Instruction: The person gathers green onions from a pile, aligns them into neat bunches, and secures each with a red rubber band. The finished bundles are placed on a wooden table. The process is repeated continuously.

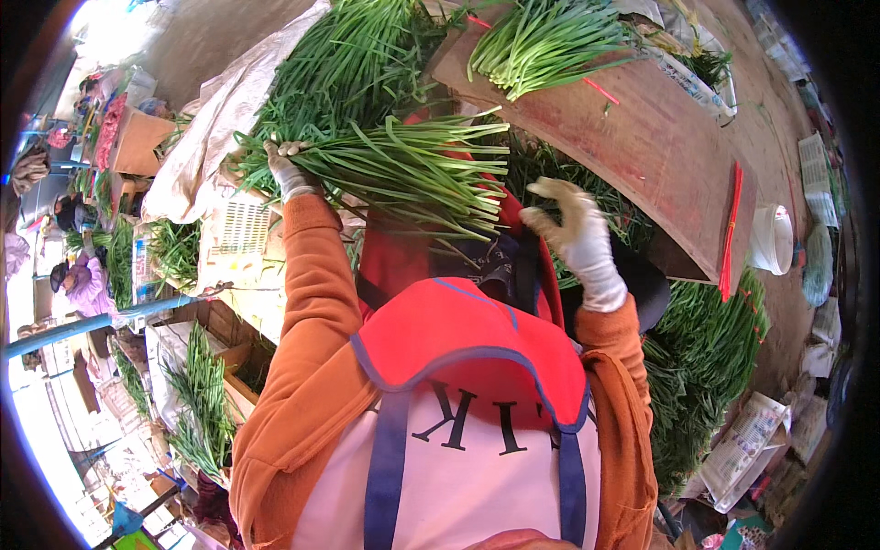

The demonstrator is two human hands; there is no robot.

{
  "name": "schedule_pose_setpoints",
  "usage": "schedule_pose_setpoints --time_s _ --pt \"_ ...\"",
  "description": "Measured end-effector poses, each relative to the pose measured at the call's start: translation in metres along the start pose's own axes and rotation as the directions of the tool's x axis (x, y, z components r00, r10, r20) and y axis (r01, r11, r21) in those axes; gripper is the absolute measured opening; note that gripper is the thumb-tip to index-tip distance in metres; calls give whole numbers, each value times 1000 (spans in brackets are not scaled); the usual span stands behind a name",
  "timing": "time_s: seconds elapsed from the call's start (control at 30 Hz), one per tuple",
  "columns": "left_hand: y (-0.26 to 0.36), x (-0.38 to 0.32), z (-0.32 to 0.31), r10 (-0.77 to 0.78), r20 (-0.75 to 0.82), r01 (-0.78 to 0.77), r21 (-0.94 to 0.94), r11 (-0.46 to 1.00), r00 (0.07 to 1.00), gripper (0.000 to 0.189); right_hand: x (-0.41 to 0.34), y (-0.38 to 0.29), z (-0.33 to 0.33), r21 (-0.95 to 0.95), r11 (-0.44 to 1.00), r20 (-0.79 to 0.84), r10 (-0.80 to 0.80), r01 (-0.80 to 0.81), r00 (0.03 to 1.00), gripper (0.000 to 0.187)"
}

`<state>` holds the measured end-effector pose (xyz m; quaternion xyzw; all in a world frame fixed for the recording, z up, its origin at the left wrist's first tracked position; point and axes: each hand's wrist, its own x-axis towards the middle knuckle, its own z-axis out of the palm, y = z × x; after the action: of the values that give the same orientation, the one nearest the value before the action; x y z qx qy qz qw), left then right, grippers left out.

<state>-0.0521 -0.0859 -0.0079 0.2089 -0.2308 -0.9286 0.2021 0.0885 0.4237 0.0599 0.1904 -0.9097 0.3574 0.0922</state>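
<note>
In a whitish work glove, my left hand [289,165] grips a bunch of garlic chives [412,172] by its leafy end. The pale cut stems fan out to the right, above my lap. My right hand [567,220], gloved too, is raised a little to the right of the stem ends; its fingers are apart and it holds nothing. Beyond the held bunch lies a large heap of loose chives [344,69] beside a whitish sheet [227,117]. A second bunch of chives [550,48] rests on the far end of a wooden board [639,144].
Red ties [731,234] lie at the board's near end, beside a white bucket [771,239]. Stacked chives [708,371] stand at my right. At left are a plastic crate [237,223], a blue pole [103,323] and a person in a purple top [89,285].
</note>
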Motion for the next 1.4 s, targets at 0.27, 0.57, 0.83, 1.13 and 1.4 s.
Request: schedule_pose_setpoints --time_s 0.27,0.57,0.83,1.13,1.4 --pt "10 1 39 254 -44 -240 206 949 966 32 4 -4 39 355 829 320 326 -432 890 25" --pt "-1 -11 64 257 74 -267 207 941 964 29 41 -30 16 61 998 -84 24 -19 996 27" --pt "-2 -26 81 227 97 -243 211 947 969 30 52 -20 85 141 920 160 342 -364 926 36" --pt "-13 -19 110 300 21 -290 334 897 954 28 8 -26 7 -543 818 -10 219 -189 976 43" --pt "-21 -25 182 291 -4 -258 446 857 957 24 73 -95 89 -399 800 17 -482 448 876 34"
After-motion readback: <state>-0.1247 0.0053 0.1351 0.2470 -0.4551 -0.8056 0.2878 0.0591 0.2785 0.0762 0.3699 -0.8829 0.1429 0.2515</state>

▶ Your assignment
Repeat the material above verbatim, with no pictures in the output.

▶ Task output
Instruction: The person gathers green onions from a pile, aligns them into neat bunches, and secures each with a red rubber band. The finished bundles are placed on a wooden table. The process is repeated continuously.


The demonstrator is two human hands; there is no robot.

{
  "name": "schedule_pose_setpoints",
  "usage": "schedule_pose_setpoints --time_s _ --pt \"_ ...\"",
  "description": "Measured end-effector poses, each relative to the pose measured at the call's start: translation in metres along the start pose's own axes and rotation as the directions of the tool's x axis (x, y, z components r00, r10, r20) and y axis (r01, r11, r21) in those axes; gripper is the absolute measured opening; note that gripper is the thumb-tip to index-tip distance in metres; calls give whole numbers, each value times 1000 (spans in brackets are not scaled); the usual span stands behind a name",
  "timing": "time_s: seconds elapsed from the call's start (control at 30 Hz), one per tuple",
  "columns": "left_hand: y (-0.26 to 0.36), x (-0.38 to 0.32), z (-0.32 to 0.31), r10 (-0.77 to 0.78), r20 (-0.75 to 0.82), r01 (-0.78 to 0.77), r21 (-0.94 to 0.94), r11 (-0.46 to 1.00), r00 (0.07 to 1.00), gripper (0.000 to 0.189); right_hand: x (-0.41 to 0.34), y (-0.38 to 0.29), z (-0.33 to 0.33), r21 (-0.95 to 0.95), r11 (-0.44 to 1.00), r20 (-0.79 to 0.84), r10 (-0.80 to 0.80), r01 (-0.80 to 0.81), r00 (0.03 to 1.00), gripper (0.000 to 0.187)"
}

`<state>` holds the measured end-effector pose (xyz m; quaternion xyzw; all in a world frame fixed for the recording, z up, its origin at the left wrist's first tracked position; point and axes: each hand's wrist, its own x-axis towards the middle knuckle, its own z-axis out of the palm, y = z × x; after the action: of the values that give the same orientation, the one nearest the value before the action; x y z qx qy qz qw), left then right, grippers left out.

<state>-0.0521 -0.0859 -0.0079 0.2089 -0.2308 -0.9286 0.2021 0.0885 0.4237 0.0599 0.1904 -0.9097 0.3574 0.0922</state>
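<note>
In a whitish work glove, my left hand [289,165] grips a bunch of garlic chives [412,172] by its leafy end. The pale cut stems fan out to the right, above my lap. My right hand [567,220], gloved too, is raised a little to the right of the stem ends; its fingers are apart and it holds nothing. Beyond the held bunch lies a large heap of loose chives [344,69] beside a whitish sheet [227,117]. A second bunch of chives [550,48] rests on the far end of a wooden board [639,144].
Red ties [731,234] lie at the board's near end, beside a white bucket [771,239]. Stacked chives [708,371] stand at my right. At left are a plastic crate [237,223], a blue pole [103,323] and a person in a purple top [89,285].
</note>
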Motion for the next 1.4 s, targets at 0.27, 0.57, 0.83, 1.13 and 1.4 s.
Request: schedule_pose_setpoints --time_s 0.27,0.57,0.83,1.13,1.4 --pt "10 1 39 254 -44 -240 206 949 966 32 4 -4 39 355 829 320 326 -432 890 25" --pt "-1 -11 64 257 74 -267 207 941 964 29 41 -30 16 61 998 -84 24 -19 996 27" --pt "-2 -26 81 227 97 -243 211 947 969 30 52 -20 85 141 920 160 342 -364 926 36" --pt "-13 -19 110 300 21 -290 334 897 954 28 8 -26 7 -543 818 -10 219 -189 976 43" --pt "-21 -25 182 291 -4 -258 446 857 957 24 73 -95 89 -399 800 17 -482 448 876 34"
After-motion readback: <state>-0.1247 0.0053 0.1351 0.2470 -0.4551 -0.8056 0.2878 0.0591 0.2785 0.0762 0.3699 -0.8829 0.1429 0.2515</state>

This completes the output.